### Problem to work on
Scan the data below for lines containing the string "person" and give only how many there are.
____ Records provided
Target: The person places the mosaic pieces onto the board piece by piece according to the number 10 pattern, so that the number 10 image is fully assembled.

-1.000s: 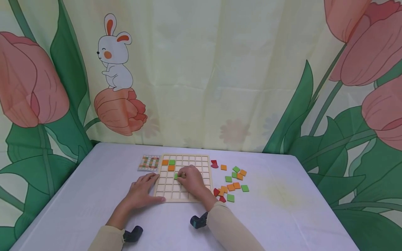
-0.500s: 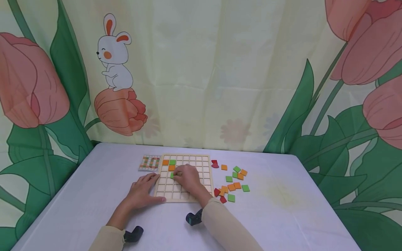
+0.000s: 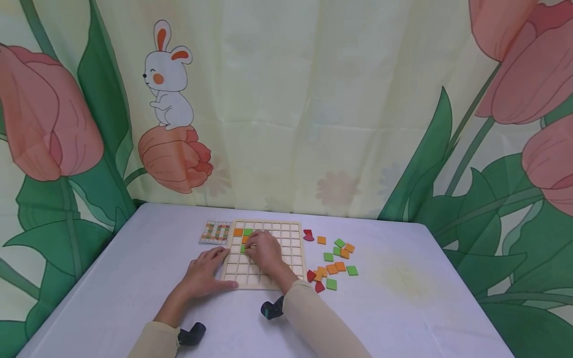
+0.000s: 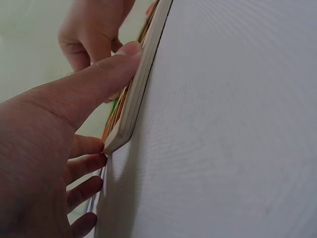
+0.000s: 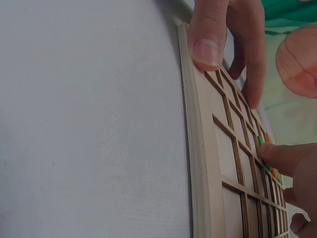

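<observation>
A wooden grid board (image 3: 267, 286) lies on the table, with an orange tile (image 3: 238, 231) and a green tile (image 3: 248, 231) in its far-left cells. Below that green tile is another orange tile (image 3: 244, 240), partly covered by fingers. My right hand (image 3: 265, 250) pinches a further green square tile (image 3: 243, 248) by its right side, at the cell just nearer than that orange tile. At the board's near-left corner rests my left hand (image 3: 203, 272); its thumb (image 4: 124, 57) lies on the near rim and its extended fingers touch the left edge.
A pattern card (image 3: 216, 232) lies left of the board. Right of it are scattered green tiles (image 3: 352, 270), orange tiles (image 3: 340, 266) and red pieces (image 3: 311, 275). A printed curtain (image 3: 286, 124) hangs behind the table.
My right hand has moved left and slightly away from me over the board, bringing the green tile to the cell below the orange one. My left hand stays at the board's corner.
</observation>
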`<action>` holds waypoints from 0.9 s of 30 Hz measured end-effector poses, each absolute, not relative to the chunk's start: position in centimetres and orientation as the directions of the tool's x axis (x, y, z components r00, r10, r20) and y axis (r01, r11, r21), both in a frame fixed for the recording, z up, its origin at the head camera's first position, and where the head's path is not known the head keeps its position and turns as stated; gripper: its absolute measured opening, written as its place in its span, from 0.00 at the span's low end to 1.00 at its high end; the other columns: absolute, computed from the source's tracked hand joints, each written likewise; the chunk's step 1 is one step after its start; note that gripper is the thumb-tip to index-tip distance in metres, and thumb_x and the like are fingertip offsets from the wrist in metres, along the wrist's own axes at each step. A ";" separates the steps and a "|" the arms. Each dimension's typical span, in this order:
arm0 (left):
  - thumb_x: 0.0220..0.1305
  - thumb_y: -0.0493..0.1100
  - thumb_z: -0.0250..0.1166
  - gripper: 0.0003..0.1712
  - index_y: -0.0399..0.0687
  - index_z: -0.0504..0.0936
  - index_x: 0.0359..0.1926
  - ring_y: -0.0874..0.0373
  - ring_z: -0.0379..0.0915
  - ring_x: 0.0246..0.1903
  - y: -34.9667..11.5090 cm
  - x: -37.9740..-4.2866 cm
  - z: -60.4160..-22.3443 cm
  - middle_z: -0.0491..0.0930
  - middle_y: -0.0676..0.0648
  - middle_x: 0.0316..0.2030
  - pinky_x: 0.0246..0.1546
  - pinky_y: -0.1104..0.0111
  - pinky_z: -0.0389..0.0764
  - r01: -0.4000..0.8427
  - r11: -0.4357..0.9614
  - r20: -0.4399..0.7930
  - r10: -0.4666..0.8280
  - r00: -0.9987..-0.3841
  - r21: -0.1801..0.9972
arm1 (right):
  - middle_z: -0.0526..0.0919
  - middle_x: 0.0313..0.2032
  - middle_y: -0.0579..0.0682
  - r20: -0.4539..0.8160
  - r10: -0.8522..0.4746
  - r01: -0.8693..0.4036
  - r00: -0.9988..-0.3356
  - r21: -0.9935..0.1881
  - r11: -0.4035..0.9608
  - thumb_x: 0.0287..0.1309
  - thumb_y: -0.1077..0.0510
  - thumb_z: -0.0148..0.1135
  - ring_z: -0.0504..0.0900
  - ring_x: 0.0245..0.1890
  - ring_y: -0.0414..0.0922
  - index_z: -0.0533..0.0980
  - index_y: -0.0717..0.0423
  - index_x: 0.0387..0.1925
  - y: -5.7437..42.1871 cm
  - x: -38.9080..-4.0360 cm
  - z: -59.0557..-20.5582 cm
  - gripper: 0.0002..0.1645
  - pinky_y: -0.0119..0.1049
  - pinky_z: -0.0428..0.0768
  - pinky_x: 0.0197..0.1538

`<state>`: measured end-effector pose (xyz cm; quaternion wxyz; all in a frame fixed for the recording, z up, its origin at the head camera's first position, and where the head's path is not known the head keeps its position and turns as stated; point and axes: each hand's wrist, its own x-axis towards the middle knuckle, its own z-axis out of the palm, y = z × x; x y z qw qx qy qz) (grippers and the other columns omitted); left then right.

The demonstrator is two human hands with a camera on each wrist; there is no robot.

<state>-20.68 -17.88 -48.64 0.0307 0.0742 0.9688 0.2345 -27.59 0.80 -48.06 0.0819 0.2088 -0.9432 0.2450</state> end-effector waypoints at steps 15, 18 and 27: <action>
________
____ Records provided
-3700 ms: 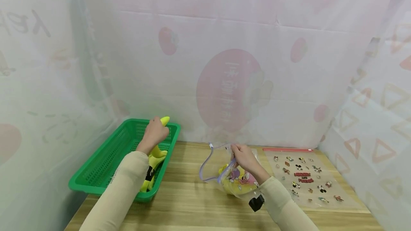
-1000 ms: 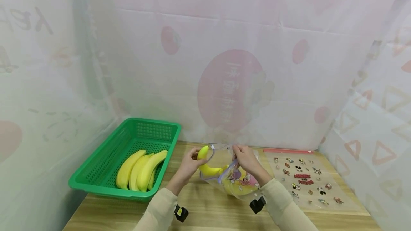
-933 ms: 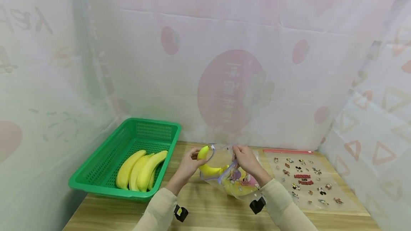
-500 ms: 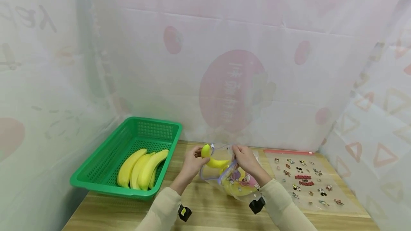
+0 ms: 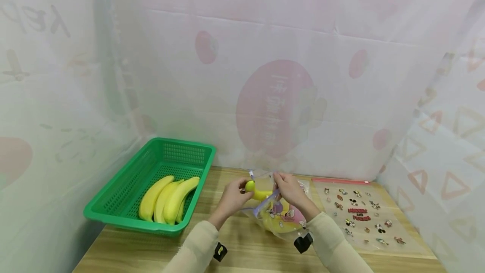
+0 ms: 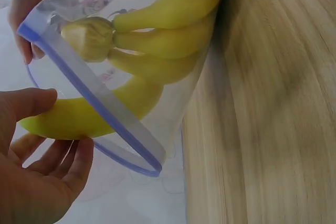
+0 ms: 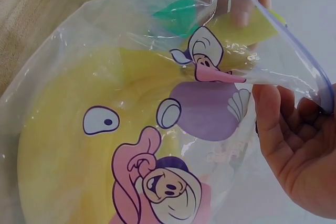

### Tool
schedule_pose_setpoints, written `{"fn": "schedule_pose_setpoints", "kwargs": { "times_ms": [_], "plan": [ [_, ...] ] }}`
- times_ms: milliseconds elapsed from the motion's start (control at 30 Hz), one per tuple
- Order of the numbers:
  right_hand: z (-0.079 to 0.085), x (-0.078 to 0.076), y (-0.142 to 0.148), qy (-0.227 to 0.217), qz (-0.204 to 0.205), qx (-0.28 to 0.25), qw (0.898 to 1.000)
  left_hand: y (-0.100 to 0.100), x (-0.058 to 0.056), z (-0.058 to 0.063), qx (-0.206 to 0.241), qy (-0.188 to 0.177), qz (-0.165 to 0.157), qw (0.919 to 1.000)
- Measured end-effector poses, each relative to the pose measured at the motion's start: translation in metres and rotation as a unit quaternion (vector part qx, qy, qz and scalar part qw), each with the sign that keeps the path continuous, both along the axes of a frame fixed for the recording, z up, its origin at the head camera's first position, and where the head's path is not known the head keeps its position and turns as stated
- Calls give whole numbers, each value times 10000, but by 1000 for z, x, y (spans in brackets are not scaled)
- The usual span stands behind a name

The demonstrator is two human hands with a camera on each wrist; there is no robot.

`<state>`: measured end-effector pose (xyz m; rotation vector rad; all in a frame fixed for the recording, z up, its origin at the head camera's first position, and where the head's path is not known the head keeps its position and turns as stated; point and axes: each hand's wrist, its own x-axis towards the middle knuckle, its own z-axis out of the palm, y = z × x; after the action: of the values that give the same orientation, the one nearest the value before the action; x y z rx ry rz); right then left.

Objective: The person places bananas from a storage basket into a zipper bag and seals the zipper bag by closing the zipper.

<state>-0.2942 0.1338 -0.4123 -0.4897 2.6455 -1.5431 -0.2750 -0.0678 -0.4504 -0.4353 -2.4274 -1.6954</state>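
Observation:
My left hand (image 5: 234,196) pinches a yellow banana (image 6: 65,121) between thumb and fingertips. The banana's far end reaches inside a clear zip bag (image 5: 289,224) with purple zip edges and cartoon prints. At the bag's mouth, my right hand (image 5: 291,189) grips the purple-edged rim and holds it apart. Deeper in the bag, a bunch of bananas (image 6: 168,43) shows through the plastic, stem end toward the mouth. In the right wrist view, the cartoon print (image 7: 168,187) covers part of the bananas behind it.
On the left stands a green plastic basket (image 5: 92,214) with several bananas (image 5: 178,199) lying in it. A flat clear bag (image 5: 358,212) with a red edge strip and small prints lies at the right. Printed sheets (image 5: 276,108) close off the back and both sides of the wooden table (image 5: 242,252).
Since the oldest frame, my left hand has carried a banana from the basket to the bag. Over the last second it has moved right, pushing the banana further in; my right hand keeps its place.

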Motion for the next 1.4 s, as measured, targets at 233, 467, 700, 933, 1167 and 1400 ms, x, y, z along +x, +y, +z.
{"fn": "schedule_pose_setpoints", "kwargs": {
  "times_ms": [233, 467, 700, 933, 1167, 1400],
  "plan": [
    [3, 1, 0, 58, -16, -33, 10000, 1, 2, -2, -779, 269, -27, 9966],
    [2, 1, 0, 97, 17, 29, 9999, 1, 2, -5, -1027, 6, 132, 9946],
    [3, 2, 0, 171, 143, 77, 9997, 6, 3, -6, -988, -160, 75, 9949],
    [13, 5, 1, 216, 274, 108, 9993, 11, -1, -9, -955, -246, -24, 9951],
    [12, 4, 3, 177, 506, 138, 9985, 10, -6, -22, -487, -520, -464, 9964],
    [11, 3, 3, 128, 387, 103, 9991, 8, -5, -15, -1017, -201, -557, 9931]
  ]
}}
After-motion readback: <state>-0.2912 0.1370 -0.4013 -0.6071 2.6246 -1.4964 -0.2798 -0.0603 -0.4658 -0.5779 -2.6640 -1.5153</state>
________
### Expected answer
2